> **YOUR GOAL**
Your job is to return the whole listing unchanged while skipping its images.

> **SUPPLIED DATA**
^^^^^^^^

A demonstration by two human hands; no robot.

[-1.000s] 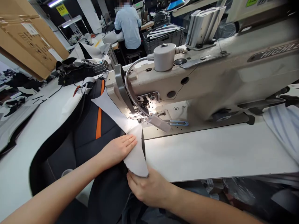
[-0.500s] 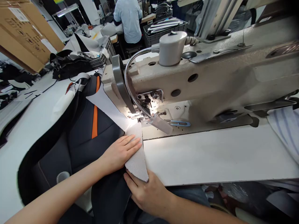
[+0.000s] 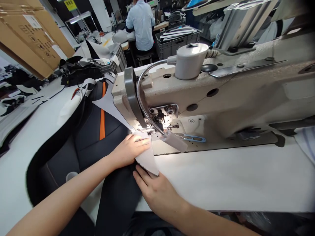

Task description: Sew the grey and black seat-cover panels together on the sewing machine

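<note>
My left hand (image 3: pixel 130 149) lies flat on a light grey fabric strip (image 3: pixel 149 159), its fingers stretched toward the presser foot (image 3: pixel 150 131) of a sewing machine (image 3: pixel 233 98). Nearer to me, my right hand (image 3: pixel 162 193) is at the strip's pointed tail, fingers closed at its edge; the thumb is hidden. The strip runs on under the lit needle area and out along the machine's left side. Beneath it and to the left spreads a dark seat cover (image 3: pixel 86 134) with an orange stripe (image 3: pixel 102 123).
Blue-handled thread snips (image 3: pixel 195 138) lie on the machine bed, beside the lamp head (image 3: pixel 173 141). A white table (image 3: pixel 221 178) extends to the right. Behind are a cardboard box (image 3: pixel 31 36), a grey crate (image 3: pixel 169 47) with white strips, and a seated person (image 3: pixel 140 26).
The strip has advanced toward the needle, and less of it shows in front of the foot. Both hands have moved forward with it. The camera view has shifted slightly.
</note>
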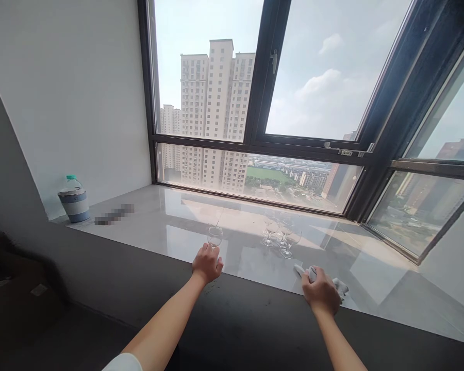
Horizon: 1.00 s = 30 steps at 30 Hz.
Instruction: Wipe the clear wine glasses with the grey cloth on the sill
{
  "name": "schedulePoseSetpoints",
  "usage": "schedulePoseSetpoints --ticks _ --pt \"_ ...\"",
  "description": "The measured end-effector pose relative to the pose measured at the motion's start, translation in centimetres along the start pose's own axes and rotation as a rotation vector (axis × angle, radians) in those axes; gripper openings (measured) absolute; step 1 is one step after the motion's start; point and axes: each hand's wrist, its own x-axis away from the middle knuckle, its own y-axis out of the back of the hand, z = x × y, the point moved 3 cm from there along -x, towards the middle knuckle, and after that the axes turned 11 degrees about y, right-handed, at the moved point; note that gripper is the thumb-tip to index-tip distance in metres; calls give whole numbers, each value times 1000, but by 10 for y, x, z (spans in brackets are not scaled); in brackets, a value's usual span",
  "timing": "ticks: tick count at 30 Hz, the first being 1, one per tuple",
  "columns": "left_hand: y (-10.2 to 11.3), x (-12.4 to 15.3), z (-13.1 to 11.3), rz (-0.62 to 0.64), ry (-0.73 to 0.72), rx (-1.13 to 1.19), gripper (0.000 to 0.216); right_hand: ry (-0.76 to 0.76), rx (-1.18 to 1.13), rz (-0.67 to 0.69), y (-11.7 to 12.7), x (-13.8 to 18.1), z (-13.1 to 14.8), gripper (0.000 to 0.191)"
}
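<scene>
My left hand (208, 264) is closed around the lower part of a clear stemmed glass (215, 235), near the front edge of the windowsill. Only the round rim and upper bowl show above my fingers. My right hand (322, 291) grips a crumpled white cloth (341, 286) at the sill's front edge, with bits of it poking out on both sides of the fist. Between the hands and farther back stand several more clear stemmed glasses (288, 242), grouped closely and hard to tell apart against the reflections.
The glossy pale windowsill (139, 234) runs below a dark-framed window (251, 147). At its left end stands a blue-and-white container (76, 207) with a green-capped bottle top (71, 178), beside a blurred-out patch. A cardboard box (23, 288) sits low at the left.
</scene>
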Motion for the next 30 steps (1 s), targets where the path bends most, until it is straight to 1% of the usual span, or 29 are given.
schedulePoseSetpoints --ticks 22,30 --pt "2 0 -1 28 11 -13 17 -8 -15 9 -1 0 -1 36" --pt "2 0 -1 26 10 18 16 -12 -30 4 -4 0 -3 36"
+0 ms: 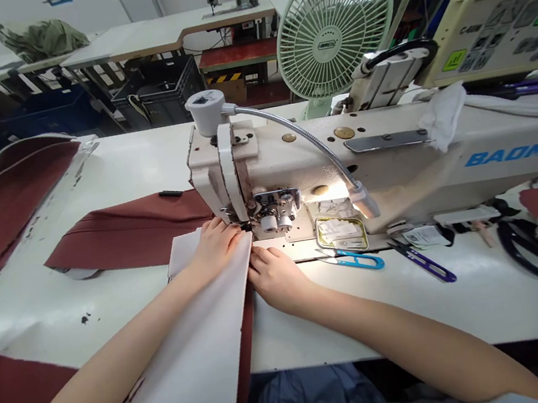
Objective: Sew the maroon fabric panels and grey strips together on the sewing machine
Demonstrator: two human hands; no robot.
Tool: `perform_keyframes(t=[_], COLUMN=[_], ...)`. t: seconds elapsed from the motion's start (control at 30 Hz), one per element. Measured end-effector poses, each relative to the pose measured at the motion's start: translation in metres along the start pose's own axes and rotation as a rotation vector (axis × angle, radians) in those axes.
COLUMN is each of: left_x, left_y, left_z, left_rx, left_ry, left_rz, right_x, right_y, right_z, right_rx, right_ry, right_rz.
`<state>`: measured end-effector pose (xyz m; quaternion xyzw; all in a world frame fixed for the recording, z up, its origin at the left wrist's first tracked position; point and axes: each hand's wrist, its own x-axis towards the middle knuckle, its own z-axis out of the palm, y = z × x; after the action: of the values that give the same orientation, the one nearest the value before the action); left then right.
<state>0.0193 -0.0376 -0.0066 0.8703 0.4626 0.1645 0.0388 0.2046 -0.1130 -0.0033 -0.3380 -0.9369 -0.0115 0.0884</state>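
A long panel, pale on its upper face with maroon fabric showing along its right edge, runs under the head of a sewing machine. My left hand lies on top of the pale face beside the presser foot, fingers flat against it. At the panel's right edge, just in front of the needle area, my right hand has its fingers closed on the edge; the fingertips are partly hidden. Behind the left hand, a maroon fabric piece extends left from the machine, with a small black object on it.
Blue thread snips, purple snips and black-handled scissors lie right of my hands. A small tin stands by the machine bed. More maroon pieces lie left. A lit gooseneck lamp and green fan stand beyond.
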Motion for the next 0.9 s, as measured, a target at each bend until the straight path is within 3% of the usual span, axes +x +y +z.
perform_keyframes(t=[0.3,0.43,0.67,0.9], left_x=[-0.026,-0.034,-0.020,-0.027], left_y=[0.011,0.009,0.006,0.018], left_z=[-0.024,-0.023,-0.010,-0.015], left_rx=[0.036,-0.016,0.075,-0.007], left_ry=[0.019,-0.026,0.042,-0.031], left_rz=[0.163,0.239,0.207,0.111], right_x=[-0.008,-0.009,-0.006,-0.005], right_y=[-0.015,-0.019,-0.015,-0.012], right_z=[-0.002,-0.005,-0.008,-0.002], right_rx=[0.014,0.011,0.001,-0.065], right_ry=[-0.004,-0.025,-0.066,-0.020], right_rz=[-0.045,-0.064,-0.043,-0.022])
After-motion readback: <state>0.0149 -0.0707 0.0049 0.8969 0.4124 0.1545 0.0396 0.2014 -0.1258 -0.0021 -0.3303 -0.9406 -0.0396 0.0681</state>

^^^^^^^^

> **ANSWER BELOW**
A demonstration by two human hands; no robot.

[-1.000s] 
[-0.500s] 
[+0.000s] 

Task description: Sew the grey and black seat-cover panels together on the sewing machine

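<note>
My left hand (image 3: pixel 130 149) lies flat on a light grey fabric strip (image 3: pixel 149 159), its fingers stretched toward the presser foot (image 3: pixel 150 131) of a sewing machine (image 3: pixel 233 98). Nearer to me, my right hand (image 3: pixel 162 193) is at the strip's pointed tail, fingers closed at its edge; the thumb is hidden. The strip runs on under the lit needle area and out along the machine's left side. Beneath it and to the left spreads a dark seat cover (image 3: pixel 86 134) with an orange stripe (image 3: pixel 102 123).
Blue-handled thread snips (image 3: pixel 195 138) lie on the machine bed, beside the lamp head (image 3: pixel 173 141). A white table (image 3: pixel 221 178) extends to the right. Behind are a cardboard box (image 3: pixel 31 36), a grey crate (image 3: pixel 169 47) with white strips, and a seated person (image 3: pixel 140 26).
The strip has advanced toward the needle, and less of it shows in front of the foot. Both hands have moved forward with it. The camera view has shifted slightly.
</note>
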Horizon: 1.00 s = 30 steps at 30 Hz.
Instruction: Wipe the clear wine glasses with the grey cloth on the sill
{
  "name": "schedulePoseSetpoints",
  "usage": "schedulePoseSetpoints --ticks _ --pt \"_ ...\"",
  "description": "The measured end-effector pose relative to the pose measured at the motion's start, translation in centimetres along the start pose's own axes and rotation as a rotation vector (axis × angle, radians) in those axes; gripper openings (measured) absolute; step 1 is one step after the motion's start; point and axes: each hand's wrist, its own x-axis away from the middle knuckle, its own y-axis out of the back of the hand, z = x × y, the point moved 3 cm from there along -x, towards the middle knuckle, and after that the axes turned 11 degrees about y, right-handed, at the moved point; note that gripper is the thumb-tip to index-tip distance in metres; calls give whole numbers, each value times 1000, but by 10 for y, x, z (spans in brackets are not scaled); in brackets, a value's usual span",
  "timing": "ticks: tick count at 30 Hz, the first being 1, one per tuple",
  "columns": "left_hand: y (-10.2 to 11.3), x (-12.4 to 15.3), z (-13.1 to 11.3), rz (-0.62 to 0.64), ry (-0.73 to 0.72), rx (-1.13 to 1.19), gripper (0.000 to 0.216); right_hand: ry (-0.76 to 0.76), rx (-1.18 to 1.13), rz (-0.67 to 0.69), y (-11.7 to 12.7), x (-13.8 to 18.1), z (-13.1 to 14.8), gripper (0.000 to 0.191)"
}
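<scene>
My left hand (208, 264) is closed around the lower part of a clear stemmed glass (215, 235), near the front edge of the windowsill. Only the round rim and upper bowl show above my fingers. My right hand (322, 291) grips a crumpled white cloth (341, 286) at the sill's front edge, with bits of it poking out on both sides of the fist. Between the hands and farther back stand several more clear stemmed glasses (288, 242), grouped closely and hard to tell apart against the reflections.
The glossy pale windowsill (139, 234) runs below a dark-framed window (251, 147). At its left end stands a blue-and-white container (76, 207) with a green-capped bottle top (71, 178), beside a blurred-out patch. A cardboard box (23, 288) sits low at the left.
</scene>
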Motion for the next 30 steps (1 s), targets where the path bends most, until it is straight to 1% of the usual span, or 29 are given.
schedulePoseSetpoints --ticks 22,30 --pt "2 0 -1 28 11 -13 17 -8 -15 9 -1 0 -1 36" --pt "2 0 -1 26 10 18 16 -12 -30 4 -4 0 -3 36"
+0 ms: 
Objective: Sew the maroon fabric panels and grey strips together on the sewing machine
Demonstrator: two human hands; no robot.
Tool: `perform_keyframes(t=[_], COLUMN=[_], ...)`. t: seconds elapsed from the motion's start (control at 30 Hz), one per element. Measured end-effector poses, each relative to the pose measured at the motion's start: translation in metres along the start pose's own axes and rotation as a rotation vector (axis × angle, radians) in those axes.
COLUMN is each of: left_x, left_y, left_z, left_rx, left_ry, left_rz, right_x, right_y, right_z, right_rx, right_ry, right_rz.
`<state>`: measured end-effector pose (xyz m; quaternion xyzw; all in a world frame fixed for the recording, z up, its origin at the left wrist's first tracked position; point and axes: each hand's wrist, its own x-axis towards the middle knuckle, its own z-axis out of the palm, y = z × x; after the action: of the values that give the same orientation, the one nearest the value before the action); left then right.
<state>0.0193 -0.0376 -0.0066 0.8703 0.4626 0.1645 0.0388 0.2046 -0.1130 -0.0033 -0.3380 -0.9369 -0.0115 0.0884</state>
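A long panel, pale on its upper face with maroon fabric showing along its right edge, runs under the head of a sewing machine. My left hand lies on top of the pale face beside the presser foot, fingers flat against it. At the panel's right edge, just in front of the needle area, my right hand has its fingers closed on the edge; the fingertips are partly hidden. Behind the left hand, a maroon fabric piece extends left from the machine, with a small black object on it.
Blue thread snips, purple snips and black-handled scissors lie right of my hands. A small tin stands by the machine bed. More maroon pieces lie left. A lit gooseneck lamp and green fan stand beyond.
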Motion for the next 0.9 s, as measured, a target at each bend until the straight path is within 3% of the usual span, axes +x +y +z.
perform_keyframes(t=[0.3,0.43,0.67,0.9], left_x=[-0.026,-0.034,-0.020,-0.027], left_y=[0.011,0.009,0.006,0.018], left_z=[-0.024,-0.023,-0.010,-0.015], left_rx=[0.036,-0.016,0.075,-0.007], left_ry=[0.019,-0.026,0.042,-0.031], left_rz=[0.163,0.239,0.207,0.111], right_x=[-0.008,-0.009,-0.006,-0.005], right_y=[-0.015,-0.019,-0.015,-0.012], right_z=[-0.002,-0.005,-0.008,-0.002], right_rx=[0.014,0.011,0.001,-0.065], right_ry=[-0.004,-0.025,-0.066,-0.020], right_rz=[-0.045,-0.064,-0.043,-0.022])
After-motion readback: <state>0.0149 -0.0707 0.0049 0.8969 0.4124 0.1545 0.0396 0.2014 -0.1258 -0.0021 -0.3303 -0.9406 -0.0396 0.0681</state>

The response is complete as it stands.